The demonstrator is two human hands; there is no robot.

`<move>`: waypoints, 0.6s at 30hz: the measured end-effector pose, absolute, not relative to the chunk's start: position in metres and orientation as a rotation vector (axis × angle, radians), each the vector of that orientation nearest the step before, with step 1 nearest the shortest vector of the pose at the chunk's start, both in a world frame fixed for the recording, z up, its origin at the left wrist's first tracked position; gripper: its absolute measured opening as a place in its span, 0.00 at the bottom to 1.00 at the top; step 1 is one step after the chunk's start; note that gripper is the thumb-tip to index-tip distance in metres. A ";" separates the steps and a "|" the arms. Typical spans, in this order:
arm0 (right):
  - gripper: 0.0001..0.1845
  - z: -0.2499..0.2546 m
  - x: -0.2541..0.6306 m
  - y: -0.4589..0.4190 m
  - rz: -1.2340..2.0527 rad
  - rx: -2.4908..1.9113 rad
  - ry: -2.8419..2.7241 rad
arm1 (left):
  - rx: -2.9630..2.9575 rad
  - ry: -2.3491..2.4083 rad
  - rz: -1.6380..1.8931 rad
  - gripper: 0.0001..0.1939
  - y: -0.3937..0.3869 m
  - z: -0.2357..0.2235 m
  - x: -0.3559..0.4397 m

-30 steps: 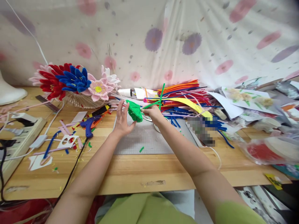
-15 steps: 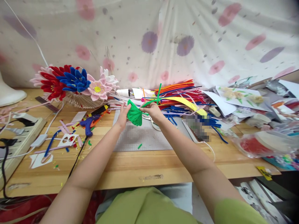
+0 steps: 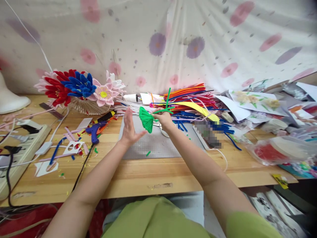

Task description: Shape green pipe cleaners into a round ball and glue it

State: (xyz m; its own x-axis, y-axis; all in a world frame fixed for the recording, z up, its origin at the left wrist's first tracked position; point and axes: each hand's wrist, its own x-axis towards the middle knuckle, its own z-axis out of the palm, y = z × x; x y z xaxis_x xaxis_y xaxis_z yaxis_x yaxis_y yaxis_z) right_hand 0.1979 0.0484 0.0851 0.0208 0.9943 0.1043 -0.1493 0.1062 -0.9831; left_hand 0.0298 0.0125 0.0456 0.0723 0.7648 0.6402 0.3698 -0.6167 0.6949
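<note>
Flower-printed cloth backs a cluttered wooden bench as, at mid-frame, the right hand, fingers pinched, holds a pleated green fan by its narrow end beside the wide-spread left hand, which grips nothing, a one-sided hold that could let the fan twist or drop should the pinch slacken.

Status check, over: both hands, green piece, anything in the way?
Right hand pinching green piece. Left hand open beside it, contact unclear. Scissors on gray mat, partly hidden.
</note>
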 end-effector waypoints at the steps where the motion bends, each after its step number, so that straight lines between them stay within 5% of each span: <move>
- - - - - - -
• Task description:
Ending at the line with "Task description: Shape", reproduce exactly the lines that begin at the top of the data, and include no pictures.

• Task solution:
The demonstrator is two human hands; there is no robot.

`<move>`: waypoints, 0.6s at 30hz: the measured end-effector pose, absolute, not relative to the chunk's start: position in metres and orientation as a rotation vector (axis × angle, radians), each the vector of that orientation nearest the step before, with step 1 nearest the shortest vector of the pose at the chunk's start, both in a world frame fixed for the recording, z up, its origin at the left wrist's first tracked position; gripper: its absolute measured opening as a place in its span, 0.00 at the bottom to 1.00 at the top; step 1 is one step after the chunk's start; note that gripper is the thumb-tip to index-tip distance in metres. A ";" separates the steps and a "|" the arms. Typical spans, in this order:
arm0 (right):
  - gripper: 0.0001..0.1845
  - z: -0.2499..0.2546 m
  - x: -0.2541..0.6306 m
  - y: -0.4589..0.4190 m
  - rz: -1.2340..2.0527 rad
  - rx: -2.4908..1.9113 rad
  - ry: -2.8419..2.7241 rad
arm1 (left):
  - rx: -2.9630..2.9575 rad
  - ry: -2.3491..2.4083 rad
  - rz: -1.6380..1.8931 rad
  - gripper: 0.0001..0.1939
  - y: -0.3937..0.3869 m
  - z: -0.2357..0.2235 m
  - x: -0.3559..0.4397 m

-30 steps: 
-15 steps: 
+0 steps: 

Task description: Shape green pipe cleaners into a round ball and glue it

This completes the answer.